Thread: Parameters in user-defined aggregate final functions

Parameters in user-defined aggregate final functions

From
Esteban Zimanyi
Date:
I am creating a user-defined aggregate function that needs an additional parameter. More precisely it is a cumulative (aka window) minimum that takes as second parameter a time interval defining the window. Since the aggregate function operates on my user-defined data types I have conveyed a dummy example that concatenates the n last values of a text column. I am aware that I can solve this dummy problem in PostgreSQL but the purpose of the example is only to highlight my problem.

CREATE FUNCTION lastNconcat_transfn(state text[], next text, n integer)
    RETURNS text[] AS $$
    BEGIN
        RETURN array_append(state, next);
    END;
    $$ LANGUAGE plpgsql IMMUTABLE STRICT PARALLEL SAFE;

CREATE FUNCTION lastNconcat_combinefn(state1 text[], state2 text[], n integer)
    RETURNS text[] AS $$
    BEGIN
        RETURN array_concat(state1, state2);
    END;
    $$ LANGUAGE plpgsql IMMUTABLE STRICT PARALLEL SAFE;

CREATE FUNCTION lastNconcat_finalfn(state text[], n integer)
    RETURNS text AS $$
    DECLARE
        card integer;
        result text;
    BEGIN
        result := '';
        card := array_length(state, 1);
        FOR i IN greatest(1,card-n+1)..card
        LOOP 
            result := result || state[i];
        END LOOP;
        RETURN result;
    END;
    $$ LANGUAGE plpgsql IMMUTABLE STRICT PARALLEL SAFE;

CREATE AGGREGATE lastNconcat(text, integer) (
    SFUNC = lastNconcat_transfn,
    STYPE = text[],
    INITCOND = '{}',
    COMBINEFUNC = lastNconcat_combinefn,
    FINALFUNC = lastNconcat_finalfn,
    PARALLEL = SAFE
);

I receive the following error

ERROR: function lastnconcat_finalfn(text[]) does not exist
SQL state: 42883

How to tell PostgreSQL that my final function also needs a parameter?
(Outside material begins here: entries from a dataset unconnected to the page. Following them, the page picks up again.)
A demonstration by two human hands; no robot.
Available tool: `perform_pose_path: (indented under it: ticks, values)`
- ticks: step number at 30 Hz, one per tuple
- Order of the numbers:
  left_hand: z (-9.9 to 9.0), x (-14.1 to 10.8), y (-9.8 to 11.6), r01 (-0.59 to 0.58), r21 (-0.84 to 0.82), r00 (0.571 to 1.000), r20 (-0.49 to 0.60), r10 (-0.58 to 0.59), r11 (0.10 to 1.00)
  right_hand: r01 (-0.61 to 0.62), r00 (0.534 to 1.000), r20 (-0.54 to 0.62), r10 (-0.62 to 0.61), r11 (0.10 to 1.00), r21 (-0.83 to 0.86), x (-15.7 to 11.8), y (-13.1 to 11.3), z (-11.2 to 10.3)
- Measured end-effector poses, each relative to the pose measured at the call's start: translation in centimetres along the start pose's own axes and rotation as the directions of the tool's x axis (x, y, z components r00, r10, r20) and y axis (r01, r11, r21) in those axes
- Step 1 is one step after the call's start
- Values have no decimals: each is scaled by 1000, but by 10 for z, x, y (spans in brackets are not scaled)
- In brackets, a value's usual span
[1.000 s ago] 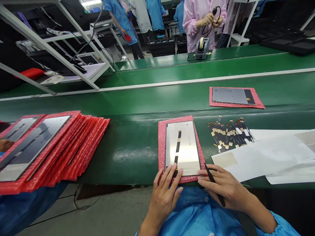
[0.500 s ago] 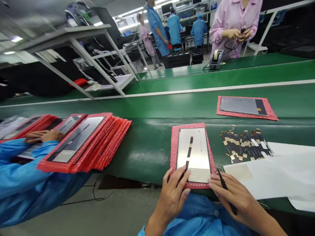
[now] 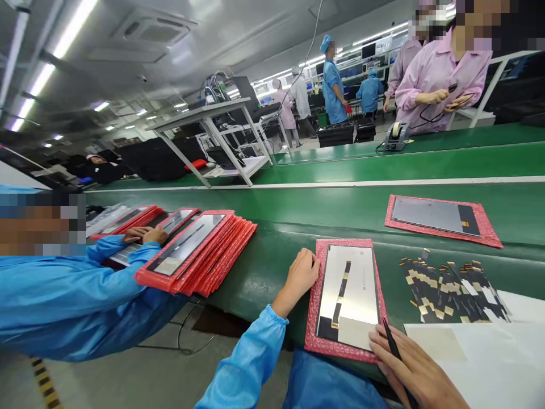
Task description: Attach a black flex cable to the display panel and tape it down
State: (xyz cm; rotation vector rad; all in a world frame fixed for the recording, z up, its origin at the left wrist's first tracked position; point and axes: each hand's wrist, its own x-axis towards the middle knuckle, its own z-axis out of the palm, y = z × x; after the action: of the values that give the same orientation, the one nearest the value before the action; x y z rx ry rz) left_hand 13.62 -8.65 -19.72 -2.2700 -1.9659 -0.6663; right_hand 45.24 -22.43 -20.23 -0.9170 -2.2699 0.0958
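Left hand (image 3: 303, 274) curled on the pink tray (image 3: 315, 318) edge at counter (image 3: 272, 255) front; right hand (image 3: 415, 369) pinches a black stylus (image 3: 392, 346). Panel (image 3: 351, 292) overhangs slightly; a nudge could tip it or crease the flex strip (image 3: 340, 292).

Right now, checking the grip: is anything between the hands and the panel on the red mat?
Nothing visible. The left hand grips the red mat at its left edge; the right hand, holding a black tool, touches the panel at its near corner.
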Motion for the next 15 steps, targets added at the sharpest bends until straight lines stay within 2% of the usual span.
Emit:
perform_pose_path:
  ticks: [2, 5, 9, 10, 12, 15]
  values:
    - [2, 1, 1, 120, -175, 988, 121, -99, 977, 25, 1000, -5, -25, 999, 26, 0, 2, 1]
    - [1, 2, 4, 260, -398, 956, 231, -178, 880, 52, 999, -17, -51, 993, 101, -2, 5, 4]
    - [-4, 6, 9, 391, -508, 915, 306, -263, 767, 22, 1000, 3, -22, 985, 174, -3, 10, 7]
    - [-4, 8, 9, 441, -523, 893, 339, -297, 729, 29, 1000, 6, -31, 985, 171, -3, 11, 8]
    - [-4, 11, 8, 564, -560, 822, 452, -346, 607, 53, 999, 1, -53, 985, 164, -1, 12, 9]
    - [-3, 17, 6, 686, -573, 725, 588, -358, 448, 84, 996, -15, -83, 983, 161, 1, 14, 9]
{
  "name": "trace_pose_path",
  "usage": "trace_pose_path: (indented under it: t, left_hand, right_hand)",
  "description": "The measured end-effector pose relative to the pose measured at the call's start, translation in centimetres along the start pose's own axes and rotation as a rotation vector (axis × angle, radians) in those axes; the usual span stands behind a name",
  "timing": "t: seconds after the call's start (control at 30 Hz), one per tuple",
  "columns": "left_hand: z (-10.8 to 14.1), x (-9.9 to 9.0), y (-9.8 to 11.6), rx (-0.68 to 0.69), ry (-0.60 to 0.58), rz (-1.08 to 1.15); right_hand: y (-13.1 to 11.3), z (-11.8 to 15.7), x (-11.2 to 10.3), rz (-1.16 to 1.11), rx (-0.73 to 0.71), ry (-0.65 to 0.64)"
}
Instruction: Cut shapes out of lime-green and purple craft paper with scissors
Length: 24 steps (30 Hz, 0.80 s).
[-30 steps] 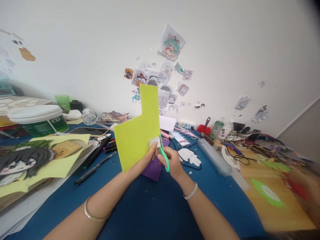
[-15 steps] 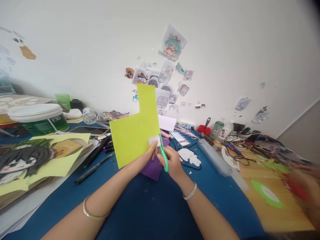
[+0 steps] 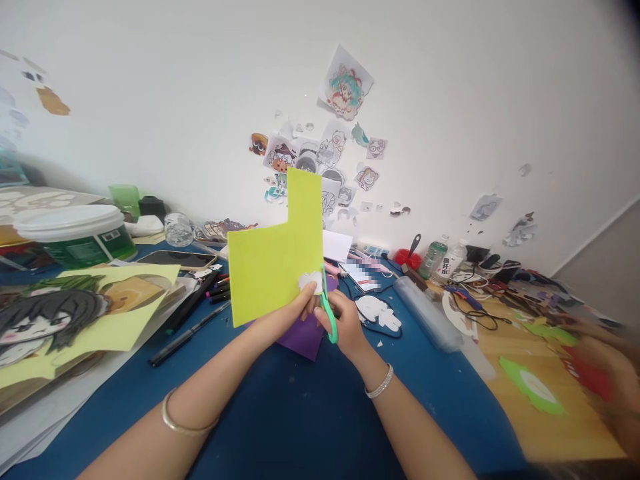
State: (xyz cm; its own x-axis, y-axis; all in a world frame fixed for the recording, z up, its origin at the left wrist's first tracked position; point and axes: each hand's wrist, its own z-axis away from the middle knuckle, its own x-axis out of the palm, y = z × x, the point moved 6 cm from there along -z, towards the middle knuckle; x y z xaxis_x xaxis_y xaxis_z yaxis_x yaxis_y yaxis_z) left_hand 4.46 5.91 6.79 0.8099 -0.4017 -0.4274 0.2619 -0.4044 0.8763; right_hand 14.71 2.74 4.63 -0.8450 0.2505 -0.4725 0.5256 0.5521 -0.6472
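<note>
An L-shaped yellow-green sheet (image 3: 265, 270) is held upright by my left hand (image 3: 300, 305), whose thumb presses a small white paper cutout (image 3: 309, 280) against its lower right part. My right hand (image 3: 345, 321) has its fingers in the handles of green scissors (image 3: 330, 319). The blades point up along the sheet's right edge, beside the cutout. Behind and below my hands, a purple sheet (image 3: 303, 341) lies on the blue table surface (image 3: 300, 420).
Pens (image 3: 187, 335), a phone (image 3: 177, 259) and a white-lidded tub (image 3: 75, 233) are at the left. A white cutout (image 3: 379, 313), a clear plastic roll (image 3: 430, 317) and bottles (image 3: 434, 257) lie or stand at the right. Another person's blurred hand (image 3: 613, 373) is at the far right.
The yellow-green sheet has turned slightly and shifted right, its top now more upright. The other person's blurred hand has moved a little. My grips look the same.
</note>
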Motion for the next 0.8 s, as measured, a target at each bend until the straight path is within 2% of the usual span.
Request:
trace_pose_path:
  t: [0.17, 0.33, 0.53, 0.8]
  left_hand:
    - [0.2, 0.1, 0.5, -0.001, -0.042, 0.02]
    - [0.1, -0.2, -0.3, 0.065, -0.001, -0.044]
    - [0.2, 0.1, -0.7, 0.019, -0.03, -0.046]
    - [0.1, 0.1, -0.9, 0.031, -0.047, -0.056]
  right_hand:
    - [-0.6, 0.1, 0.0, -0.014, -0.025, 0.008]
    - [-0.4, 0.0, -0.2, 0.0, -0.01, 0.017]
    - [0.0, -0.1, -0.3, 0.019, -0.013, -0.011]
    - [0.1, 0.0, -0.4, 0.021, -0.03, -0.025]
I am working on PostgreSQL 10.1. I know that according to the documentation direct parameters are only allowed for ordered-set aggregates, but I would also need a direct parameter for "normal" aggregates.

Notice that the solution proposed here 
is neither ideal nor efficient.

IMHO since combine functions accept parameters I don't see why final functions should not also accept parameters.

-- 
------------------------------------------------------------
Prof. Esteban Zimanyi
Department of Computer & Decision Engineering  (CoDE) CP 165/15    
Universite Libre de Bruxelles            
Avenue F. D. Roosevelt 50                
B-1050 Brussels, Belgium                 
fax: + 32.2.650.47.13
tel: + 32.2.650.31.85
e-mail: ezimanyi@ulb.ac.be
Internet: http://code.ulb.ac.be/
------------------------------------------------------------

Re: Parameters in user-defined aggregate final functions

From
David Fetter
Date:
On Thu, Jan 11, 2018 at 08:51:27PM +0100, Esteban Zimanyi wrote:
> I am creating a user-defined aggregate function that needs an additional
> parameter. More precisely it is a cumulative (aka window) minimum that
> takes as second parameter a time interval defining the window. Since the
> aggregate function operates on my user-defined data types I have conveyed a
> dummy example that concatenates the n last values of a text column. I am
> aware that I can solve this dummy problem in PostgreSQL but the purpose of
> the example is only to highlight my problem.
> 
> CREATE FUNCTION lastNconcat_transfn(state text[], next text, n integer)
>     RETURNS text[] AS $$
>     BEGIN
>         RETURN array_append(state, next);
>     END;
>     $$ LANGUAGE plpgsql IMMUTABLE STRICT PARALLEL SAFE;
> 
> CREATE FUNCTION lastNconcat_combinefn(state1 text[], state2 text[], n
> integer)
>     RETURNS text[] AS $$
>     BEGIN
>         RETURN array_concat(state1, state2);
>     END;
>     $$ LANGUAGE plpgsql IMMUTABLE STRICT PARALLEL SAFE;
> 
> CREATE FUNCTION lastNconcat_finalfn(state text[], n integer)
>     RETURNS text AS $$
>     DECLARE
>         card integer;
>         result text;
>     BEGIN
>         result := '';
>         card := array_length(state, 1);
>         FOR i IN greatest(1,card-n+1)..card
>         LOOP
>             result := result || state[i];
>         END LOOP;
>         RETURN result;
>     END;
>     $$ LANGUAGE plpgsql IMMUTABLE STRICT PARALLEL SAFE;
> 
> CREATE AGGREGATE lastNconcat(text, integer) (
>     SFUNC = lastNconcat_transfn,
>     STYPE = text[],
>     INITCOND = '{}',
>     COMBINEFUNC = lastNconcat_combinefn,
>     FINALFUNC = lastNconcat_finalfn,
>     PARALLEL = SAFE
> );
> 
> I receive the following error
> 
> ERROR: function lastnconcat_finalfn(text[]) does not exist
> SQL state: 42883
> 
> How to tell PostgreSQL that my final function also needs a parameter? I am
> working on PostgreSQL 10.1. I know that according to the documentation
> direct parameters are only allowed for ordered-set aggregates, but I would
> also need a direct parameter for "normal" aggregates.
> 
> Notice that the solution proposed here
>
https://stackoverflow.com/questions/48189751/direct-arguments-in-postgresql-user-defined-aggregate-functions/48190288?noredirect=1#comment83364017_48190288
> is neither ideal nor efficient.
> 
> IMHO since combine functions accept parameters I don't see why final
> functions should not also accept parameters.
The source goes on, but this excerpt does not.